Exercise brief – The records below hold a stretch from the line with "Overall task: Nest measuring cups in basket" through the line with "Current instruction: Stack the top"; return exactly those lines, ends included, and nothing more.

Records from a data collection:
----------
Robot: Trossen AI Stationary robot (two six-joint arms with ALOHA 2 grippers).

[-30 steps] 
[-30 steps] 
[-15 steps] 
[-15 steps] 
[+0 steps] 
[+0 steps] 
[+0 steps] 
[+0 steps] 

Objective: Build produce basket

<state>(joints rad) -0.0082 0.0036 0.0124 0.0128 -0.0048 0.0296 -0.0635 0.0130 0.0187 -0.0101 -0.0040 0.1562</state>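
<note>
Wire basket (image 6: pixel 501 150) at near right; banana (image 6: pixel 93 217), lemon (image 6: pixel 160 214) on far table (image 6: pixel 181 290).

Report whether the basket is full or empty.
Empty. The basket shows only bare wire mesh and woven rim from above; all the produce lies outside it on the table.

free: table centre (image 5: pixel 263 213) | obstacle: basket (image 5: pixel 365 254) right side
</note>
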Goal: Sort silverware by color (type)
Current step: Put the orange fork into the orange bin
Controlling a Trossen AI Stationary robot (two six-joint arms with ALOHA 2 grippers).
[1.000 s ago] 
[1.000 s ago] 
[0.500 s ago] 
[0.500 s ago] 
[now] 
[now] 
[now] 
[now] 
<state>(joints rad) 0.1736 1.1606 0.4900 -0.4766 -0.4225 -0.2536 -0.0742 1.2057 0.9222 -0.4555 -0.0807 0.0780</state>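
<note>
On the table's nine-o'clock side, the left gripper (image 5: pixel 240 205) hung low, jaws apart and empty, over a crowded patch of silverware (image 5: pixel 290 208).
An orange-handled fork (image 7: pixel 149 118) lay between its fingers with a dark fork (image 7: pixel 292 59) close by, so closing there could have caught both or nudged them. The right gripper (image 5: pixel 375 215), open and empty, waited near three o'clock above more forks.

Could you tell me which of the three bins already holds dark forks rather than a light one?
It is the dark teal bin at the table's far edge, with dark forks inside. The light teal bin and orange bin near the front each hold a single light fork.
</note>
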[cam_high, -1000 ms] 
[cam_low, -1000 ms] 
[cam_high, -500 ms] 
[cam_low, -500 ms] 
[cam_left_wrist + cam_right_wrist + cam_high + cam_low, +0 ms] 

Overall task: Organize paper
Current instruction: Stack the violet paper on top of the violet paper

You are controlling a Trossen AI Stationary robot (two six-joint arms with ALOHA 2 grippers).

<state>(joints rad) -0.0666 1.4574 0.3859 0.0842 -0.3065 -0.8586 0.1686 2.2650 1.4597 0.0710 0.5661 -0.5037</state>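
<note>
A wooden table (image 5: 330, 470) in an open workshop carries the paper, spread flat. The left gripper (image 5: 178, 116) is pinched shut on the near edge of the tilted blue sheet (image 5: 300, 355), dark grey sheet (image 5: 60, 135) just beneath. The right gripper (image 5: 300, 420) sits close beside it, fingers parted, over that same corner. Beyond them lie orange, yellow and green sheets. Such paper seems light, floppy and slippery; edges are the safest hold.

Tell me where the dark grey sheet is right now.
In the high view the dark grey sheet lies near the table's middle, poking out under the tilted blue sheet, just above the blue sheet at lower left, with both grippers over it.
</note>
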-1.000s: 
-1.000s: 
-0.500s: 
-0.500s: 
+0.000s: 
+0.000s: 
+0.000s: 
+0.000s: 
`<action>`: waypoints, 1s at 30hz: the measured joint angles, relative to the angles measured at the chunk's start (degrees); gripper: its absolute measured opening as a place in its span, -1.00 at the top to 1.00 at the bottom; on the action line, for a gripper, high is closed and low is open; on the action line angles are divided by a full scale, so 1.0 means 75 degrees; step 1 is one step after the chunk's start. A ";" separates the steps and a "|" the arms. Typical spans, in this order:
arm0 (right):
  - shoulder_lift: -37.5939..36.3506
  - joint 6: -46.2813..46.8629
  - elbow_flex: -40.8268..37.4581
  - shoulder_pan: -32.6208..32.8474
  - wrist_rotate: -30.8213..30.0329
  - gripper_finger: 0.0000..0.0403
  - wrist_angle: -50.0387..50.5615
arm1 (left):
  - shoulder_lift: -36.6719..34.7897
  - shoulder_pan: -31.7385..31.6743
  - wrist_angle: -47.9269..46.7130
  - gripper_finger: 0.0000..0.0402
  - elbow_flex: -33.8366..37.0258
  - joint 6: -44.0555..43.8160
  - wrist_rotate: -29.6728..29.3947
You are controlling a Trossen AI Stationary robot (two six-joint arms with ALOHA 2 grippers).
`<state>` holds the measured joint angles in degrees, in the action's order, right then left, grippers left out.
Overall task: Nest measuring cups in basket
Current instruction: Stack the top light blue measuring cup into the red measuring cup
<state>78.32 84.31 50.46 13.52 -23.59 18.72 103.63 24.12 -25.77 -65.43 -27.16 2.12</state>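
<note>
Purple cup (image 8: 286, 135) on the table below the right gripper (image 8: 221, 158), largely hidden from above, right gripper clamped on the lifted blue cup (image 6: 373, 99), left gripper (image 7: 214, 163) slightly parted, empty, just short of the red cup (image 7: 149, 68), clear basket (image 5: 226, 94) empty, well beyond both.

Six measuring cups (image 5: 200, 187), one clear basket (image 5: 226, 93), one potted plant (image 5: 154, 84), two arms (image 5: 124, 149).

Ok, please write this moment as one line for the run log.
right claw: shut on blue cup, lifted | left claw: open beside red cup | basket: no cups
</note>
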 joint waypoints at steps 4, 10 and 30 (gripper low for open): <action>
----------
Written solution –
Overall task: Nest measuring cups in basket
Current instruction: Stack the top light blue measuring cup into the red measuring cup

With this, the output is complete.